What needs to be done
From the line with "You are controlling" to the line with "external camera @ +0", retype each line exactly as it stands in the records below, but skip the pictures.

Data records
----------
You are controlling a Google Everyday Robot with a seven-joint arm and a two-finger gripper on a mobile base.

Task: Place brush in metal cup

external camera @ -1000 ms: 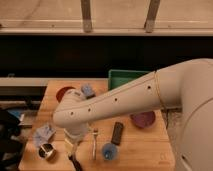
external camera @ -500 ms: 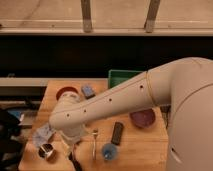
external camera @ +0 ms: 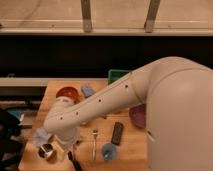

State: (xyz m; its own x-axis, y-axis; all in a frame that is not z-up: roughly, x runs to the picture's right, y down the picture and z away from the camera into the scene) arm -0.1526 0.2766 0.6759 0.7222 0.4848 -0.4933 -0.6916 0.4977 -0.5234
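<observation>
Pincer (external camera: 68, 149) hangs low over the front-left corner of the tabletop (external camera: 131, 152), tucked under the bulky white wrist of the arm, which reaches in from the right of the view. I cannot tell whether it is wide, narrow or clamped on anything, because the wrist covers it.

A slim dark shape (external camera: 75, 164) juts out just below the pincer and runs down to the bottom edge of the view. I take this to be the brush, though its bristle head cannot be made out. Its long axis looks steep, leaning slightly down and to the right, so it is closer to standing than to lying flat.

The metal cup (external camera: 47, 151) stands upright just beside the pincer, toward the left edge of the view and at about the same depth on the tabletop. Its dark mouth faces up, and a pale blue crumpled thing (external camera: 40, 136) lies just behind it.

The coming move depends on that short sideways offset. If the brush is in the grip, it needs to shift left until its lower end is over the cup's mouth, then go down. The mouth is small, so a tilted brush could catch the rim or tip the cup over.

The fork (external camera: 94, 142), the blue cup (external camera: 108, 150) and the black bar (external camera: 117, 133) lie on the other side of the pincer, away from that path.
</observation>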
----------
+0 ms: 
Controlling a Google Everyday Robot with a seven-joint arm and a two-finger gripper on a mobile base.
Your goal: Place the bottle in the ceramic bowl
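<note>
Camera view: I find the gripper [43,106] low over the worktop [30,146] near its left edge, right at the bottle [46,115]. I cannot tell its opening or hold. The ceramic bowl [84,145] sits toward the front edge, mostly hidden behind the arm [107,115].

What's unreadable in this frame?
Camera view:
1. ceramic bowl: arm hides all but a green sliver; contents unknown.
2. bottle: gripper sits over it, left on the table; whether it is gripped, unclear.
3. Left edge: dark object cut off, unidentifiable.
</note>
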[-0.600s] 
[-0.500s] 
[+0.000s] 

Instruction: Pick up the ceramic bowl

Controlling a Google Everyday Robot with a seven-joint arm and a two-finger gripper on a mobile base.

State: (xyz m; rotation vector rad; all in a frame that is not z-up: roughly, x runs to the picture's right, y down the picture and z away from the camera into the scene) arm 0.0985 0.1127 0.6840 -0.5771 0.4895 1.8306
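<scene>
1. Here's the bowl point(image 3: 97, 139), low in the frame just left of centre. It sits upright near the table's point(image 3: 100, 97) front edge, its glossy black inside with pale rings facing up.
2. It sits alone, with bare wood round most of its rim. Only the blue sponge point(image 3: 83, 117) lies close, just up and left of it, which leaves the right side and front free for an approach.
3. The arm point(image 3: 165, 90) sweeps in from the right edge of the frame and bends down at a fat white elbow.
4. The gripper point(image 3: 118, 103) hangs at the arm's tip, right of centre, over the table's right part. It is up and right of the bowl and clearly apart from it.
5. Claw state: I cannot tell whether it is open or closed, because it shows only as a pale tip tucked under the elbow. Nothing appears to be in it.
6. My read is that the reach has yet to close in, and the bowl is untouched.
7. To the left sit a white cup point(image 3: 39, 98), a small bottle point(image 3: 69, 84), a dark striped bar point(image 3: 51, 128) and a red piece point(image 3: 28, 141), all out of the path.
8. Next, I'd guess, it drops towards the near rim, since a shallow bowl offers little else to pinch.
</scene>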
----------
Task result
You are controlling a Google Everyday Robot with a seven-joint arm and a two-finger gripper on a mobile base.

Task: Place brush in metal cup

external camera @ -1000 ms: 
external camera @ -500 ms: 
external camera @ +0 ms: 

The given output is the complete response.